● About this exercise: Give back nothing but the number of lines in these entries that contain the word "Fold".

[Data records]
══════════
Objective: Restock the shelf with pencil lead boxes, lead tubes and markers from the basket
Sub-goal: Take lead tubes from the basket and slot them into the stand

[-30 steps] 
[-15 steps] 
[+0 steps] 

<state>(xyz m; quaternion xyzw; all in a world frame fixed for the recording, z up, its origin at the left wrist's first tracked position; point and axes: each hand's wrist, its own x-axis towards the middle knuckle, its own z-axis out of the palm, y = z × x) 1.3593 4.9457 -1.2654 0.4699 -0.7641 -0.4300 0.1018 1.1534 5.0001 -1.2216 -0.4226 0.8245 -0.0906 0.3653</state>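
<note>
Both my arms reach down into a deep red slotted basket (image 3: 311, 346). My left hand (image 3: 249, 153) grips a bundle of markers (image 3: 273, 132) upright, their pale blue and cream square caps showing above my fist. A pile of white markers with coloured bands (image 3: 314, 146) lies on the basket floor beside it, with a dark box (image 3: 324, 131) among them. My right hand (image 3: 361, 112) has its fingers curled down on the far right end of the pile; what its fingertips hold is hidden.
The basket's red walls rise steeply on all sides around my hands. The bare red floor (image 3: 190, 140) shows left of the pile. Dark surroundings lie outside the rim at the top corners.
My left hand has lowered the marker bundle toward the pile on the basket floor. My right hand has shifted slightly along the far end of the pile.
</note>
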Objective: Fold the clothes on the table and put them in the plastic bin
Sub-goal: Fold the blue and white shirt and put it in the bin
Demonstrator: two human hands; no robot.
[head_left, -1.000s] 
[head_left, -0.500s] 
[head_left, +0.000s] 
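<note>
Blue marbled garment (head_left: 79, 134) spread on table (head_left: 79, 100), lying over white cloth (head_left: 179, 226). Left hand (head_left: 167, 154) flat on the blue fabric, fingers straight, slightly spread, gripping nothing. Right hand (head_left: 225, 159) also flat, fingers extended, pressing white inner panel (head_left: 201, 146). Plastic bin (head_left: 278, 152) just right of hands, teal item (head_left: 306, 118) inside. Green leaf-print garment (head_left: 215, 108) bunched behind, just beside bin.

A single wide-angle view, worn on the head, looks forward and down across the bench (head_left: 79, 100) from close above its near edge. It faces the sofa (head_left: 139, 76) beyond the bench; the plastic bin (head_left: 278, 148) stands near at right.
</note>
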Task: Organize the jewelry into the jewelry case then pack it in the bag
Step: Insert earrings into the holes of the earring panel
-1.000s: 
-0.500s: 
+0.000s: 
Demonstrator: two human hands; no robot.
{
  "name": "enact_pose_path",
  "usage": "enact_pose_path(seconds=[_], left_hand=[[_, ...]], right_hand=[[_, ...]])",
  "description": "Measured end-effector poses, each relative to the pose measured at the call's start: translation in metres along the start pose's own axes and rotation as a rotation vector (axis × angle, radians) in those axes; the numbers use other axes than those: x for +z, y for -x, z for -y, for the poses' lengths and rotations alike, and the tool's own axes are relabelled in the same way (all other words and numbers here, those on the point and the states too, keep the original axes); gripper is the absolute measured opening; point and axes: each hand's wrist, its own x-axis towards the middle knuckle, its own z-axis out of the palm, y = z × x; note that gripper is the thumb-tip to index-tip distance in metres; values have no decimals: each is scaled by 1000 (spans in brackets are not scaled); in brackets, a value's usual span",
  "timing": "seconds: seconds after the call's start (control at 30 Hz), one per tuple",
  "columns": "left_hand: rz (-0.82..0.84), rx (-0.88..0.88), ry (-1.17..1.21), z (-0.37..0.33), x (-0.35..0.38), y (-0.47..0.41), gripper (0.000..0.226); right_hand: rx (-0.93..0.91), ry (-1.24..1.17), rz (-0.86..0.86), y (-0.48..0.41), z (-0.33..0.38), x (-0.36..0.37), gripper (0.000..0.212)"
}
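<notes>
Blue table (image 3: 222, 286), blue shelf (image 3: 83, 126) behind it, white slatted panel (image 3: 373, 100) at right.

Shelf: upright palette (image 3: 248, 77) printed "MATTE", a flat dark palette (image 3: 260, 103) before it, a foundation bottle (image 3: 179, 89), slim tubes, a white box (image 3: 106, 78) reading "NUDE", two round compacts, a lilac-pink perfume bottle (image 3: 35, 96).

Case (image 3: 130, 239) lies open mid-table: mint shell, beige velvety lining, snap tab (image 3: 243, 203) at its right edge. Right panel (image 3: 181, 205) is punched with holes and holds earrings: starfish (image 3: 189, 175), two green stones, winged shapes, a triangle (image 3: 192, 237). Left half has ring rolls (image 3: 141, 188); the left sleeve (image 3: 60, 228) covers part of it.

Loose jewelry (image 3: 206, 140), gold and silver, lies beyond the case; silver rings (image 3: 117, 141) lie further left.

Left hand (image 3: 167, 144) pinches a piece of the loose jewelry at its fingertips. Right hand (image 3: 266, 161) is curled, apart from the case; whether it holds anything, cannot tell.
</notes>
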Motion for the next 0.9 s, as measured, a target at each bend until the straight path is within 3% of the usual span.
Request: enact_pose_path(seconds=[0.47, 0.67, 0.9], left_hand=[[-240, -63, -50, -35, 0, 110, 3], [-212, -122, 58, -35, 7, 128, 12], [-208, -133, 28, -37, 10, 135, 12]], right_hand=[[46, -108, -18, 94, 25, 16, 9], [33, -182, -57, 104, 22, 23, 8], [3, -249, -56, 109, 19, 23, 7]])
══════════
● Exercise response: 2